Well, things are going great!

To finish this quick and simple update, I am going to tell the story of the creepiest night I have had on the trail:

 

My trail family and I  sometimes hike different miles and meet up a few days later to make sure everyone’s needs are being met. If someone wants to pull up to camp early because of fatigue, we just text one another (if we have service) and if we don’t we try to stay in pairs to make sure everyone is safe. Goat Bar and I set a goal that morning to do a 25 mile day to catch up with Merry, Pippin and Bayou who had gone ahead the prior day. However, at about mile 16, we were hit with a torrential rain storm leaving us soaked. It stopped raining around mile 20 and we pulled up to a campsite to end our day. The campsite had a sign and a trail that apparently led to “an abandoned coal mining village that burned down in 1850” and for some reason we decided this was a very good place to spend the night. We set up our tents, hung a line to hang our wet clothes (although it starts raining again so they don’t dry at all) and got into my tent to watch Broad City on Goat Bar’s phone. Yes, we watch TV in the woods and we love every second of it.

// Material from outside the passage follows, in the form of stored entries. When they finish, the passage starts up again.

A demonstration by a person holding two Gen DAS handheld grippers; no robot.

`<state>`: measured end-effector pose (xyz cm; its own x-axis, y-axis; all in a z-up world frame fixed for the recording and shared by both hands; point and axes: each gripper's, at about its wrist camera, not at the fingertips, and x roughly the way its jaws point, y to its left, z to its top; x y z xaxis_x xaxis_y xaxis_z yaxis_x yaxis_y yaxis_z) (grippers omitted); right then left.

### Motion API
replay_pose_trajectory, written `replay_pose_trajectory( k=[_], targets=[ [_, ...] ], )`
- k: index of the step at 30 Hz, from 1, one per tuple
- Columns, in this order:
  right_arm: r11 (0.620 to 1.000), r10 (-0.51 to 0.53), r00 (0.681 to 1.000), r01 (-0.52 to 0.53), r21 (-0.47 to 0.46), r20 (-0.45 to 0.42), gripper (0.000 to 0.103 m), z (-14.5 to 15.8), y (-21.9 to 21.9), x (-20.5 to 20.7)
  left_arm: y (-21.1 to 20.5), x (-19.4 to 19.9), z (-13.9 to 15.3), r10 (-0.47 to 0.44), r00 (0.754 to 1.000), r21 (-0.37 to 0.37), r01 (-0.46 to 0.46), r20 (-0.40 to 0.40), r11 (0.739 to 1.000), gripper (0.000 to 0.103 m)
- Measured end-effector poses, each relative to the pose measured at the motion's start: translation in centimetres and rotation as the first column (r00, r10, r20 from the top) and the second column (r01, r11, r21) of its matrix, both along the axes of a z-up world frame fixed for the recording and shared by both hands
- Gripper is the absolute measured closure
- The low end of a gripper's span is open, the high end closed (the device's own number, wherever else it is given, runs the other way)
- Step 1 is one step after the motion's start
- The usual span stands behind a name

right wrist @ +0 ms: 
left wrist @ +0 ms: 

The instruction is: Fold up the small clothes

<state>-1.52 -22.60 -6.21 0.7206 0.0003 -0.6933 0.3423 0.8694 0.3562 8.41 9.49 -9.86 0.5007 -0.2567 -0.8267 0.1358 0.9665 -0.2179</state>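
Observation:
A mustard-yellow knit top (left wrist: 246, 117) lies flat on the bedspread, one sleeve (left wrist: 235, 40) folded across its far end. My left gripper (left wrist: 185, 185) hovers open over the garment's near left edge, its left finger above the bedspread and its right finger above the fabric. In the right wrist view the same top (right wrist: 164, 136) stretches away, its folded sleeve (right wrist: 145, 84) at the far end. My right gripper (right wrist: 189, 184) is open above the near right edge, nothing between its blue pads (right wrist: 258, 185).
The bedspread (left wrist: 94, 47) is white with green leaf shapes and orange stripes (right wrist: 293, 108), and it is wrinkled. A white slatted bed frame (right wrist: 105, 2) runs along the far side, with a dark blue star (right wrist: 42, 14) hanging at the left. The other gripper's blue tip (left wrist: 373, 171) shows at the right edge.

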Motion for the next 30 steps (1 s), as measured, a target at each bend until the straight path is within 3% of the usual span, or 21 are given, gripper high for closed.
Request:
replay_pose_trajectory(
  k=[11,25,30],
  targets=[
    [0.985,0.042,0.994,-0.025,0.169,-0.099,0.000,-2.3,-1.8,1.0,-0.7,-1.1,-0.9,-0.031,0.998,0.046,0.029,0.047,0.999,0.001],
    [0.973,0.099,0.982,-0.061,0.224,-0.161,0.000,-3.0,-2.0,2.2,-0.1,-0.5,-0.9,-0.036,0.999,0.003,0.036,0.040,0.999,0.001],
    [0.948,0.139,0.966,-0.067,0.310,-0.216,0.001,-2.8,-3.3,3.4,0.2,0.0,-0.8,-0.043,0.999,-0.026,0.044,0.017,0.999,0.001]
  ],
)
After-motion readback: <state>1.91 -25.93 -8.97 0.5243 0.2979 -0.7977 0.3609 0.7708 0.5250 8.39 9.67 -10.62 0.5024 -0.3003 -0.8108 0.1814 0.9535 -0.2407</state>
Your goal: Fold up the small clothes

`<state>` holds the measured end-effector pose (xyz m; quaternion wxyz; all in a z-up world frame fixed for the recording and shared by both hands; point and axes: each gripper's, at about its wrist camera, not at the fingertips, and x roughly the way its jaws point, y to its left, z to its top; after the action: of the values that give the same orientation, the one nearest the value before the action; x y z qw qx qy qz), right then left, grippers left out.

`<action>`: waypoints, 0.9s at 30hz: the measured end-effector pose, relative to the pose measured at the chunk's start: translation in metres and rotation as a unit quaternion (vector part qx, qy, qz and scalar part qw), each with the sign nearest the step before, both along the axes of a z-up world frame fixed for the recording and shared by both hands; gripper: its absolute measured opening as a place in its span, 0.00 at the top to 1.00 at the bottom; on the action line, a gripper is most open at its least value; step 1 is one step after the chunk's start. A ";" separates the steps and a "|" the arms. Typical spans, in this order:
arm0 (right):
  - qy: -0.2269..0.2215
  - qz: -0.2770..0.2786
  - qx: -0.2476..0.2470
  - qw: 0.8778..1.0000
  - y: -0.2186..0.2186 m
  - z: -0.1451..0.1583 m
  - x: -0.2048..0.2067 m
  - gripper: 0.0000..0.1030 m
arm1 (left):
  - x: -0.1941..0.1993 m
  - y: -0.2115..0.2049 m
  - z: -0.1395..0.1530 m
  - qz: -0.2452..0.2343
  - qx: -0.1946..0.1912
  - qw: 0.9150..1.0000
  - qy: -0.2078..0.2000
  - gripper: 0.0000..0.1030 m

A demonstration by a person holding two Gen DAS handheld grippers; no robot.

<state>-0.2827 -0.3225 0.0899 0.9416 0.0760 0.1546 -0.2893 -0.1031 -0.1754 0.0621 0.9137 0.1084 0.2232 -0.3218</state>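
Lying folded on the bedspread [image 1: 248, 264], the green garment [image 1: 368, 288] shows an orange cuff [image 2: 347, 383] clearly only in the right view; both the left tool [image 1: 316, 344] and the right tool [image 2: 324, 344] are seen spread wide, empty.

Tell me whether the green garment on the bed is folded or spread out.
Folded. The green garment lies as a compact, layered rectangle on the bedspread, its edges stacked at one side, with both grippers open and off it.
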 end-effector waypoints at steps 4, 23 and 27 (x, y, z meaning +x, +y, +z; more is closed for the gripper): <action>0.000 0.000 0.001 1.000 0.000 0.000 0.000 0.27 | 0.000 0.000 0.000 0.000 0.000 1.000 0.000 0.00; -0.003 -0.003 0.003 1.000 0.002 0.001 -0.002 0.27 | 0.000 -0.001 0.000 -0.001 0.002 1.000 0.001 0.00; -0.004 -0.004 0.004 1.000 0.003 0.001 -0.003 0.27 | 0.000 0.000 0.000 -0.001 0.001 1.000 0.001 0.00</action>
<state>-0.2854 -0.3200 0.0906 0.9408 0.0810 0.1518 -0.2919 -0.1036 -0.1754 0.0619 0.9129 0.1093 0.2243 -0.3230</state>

Ok, we are watching TV and Goat Bar pauses the TV, looks at me and says “Do you hear that?” It is raining so the sounds outside are muffled but it sounds like women talking. I assumed it was some female hikers walking through but Goat Bar sticks his head out to verify the noise and then says to me “You’re not going to believe this.” A deer was eating my bra and making some really strange high pitch noise as she did so. A female version of the cookie monster “nom nom nom.” Goat Bar runs out of the tent and chases the sweet doe around as she chomps on my bra. Luckily, she dropped my bra which is great because it is the only one I carry out here. We wait a few minutes and she comes BACK and steals my shorts off the line. Again, he chases her around the campsite and she drops the shorts but both pieces of clothing have bite marks and are covered in grass curd from the does’s mouth. We decide to put all of our soaked clothes into the tent in some ziplock bags and deal with the situation when the rain stops.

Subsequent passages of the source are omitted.